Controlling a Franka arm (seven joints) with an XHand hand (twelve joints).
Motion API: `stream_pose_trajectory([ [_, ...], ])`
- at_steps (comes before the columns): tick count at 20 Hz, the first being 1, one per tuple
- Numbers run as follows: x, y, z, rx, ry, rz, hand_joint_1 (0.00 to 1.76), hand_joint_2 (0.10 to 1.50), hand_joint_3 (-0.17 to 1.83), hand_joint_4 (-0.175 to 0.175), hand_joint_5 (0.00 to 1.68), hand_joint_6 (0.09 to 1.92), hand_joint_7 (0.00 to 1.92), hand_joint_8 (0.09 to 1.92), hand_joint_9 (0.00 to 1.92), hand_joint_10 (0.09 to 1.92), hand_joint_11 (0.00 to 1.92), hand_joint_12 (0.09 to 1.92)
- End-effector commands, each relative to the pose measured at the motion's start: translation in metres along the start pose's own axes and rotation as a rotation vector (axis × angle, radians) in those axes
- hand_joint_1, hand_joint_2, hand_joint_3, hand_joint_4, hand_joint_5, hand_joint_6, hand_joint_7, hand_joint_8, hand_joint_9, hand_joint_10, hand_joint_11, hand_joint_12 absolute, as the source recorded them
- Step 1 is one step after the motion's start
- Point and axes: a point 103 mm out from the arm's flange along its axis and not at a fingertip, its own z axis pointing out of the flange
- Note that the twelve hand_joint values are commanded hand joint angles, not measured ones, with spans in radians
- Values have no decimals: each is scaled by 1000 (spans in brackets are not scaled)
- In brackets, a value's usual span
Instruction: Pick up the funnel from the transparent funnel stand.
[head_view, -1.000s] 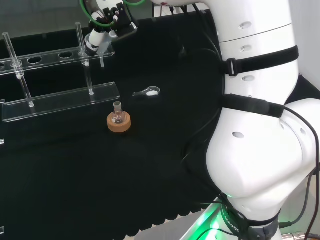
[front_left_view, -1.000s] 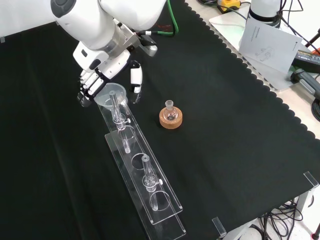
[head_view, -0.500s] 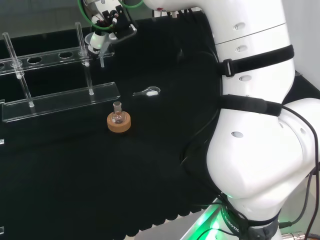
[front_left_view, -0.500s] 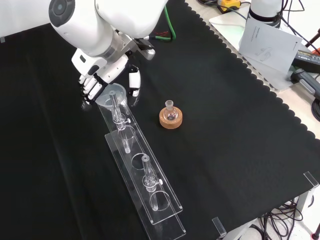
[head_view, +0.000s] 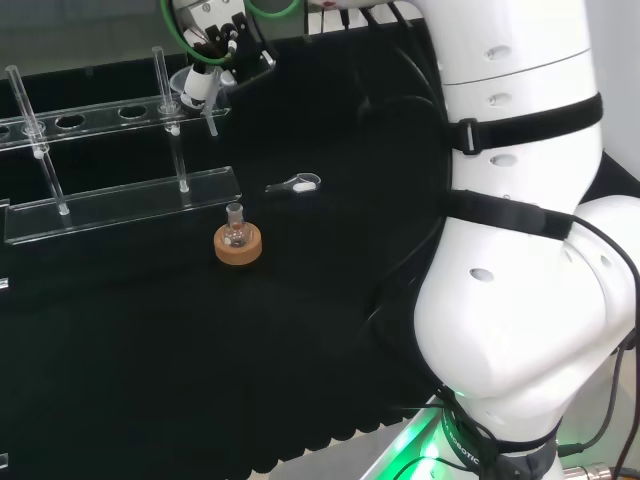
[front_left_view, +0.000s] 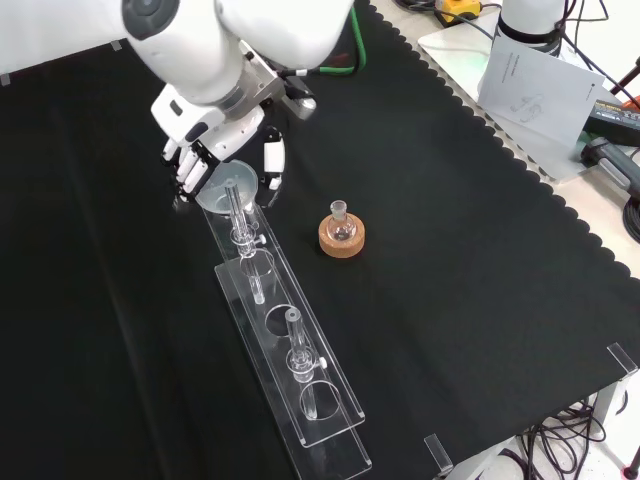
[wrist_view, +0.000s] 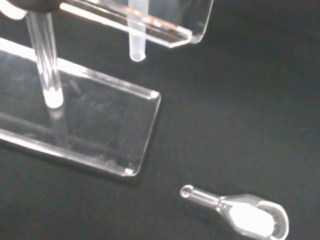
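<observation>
The clear funnel (front_left_view: 224, 186) sits in the end hole of the transparent funnel stand (front_left_view: 318, 408), its stem (wrist_view: 136, 36) poking down below the upper shelf. In the head view the funnel (head_view: 197, 92) is at the stand's (head_view: 120, 201) right end. My hand (front_left_view: 212, 140) hovers over the bowl, with the fingers (front_left_view: 190, 168) at one side of the rim and the thumb (front_left_view: 272, 165) a little off the other side. The hand (head_view: 207, 45) is partly curled but not closed on the funnel.
A small round flask on a cork ring (front_left_view: 341, 234) stands right of the stand in the front view. A clear scoop (head_view: 296, 184) lies on the cloth near the stand's end. Papers and cables lie beyond the cloth's far right edge (front_left_view: 540, 75).
The hand has shifted slightly over the funnel, and the fingers have drawn in closer to the bowl. The funnel is still in its hole.
</observation>
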Motion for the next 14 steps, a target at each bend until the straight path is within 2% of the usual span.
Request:
stream_pose_trajectory([
  [1, -3, -18, -30, -183, -72, 40, 750, 816, 466, -82, 639, 128, 619, 823, 877, 653, 470, 1319],
  [6, -8, -40, -52, -202, -69, 49, 770, 818, 493, -81, 705, 210, 683, 821, 945, 642, 497, 1298],
  [11, -12, -73, -67, -228, -48, 70, 771, 805, 523, -81, 603, 484, 691, 827, 961, 637, 512, 1289],
  [14, -13, -97, -73, -232, -51, 96, 767, 804, 528, -81, 586, 530, 694, 831, 964, 640, 515, 1289],
])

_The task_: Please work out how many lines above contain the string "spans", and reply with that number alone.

_The completed task_: 2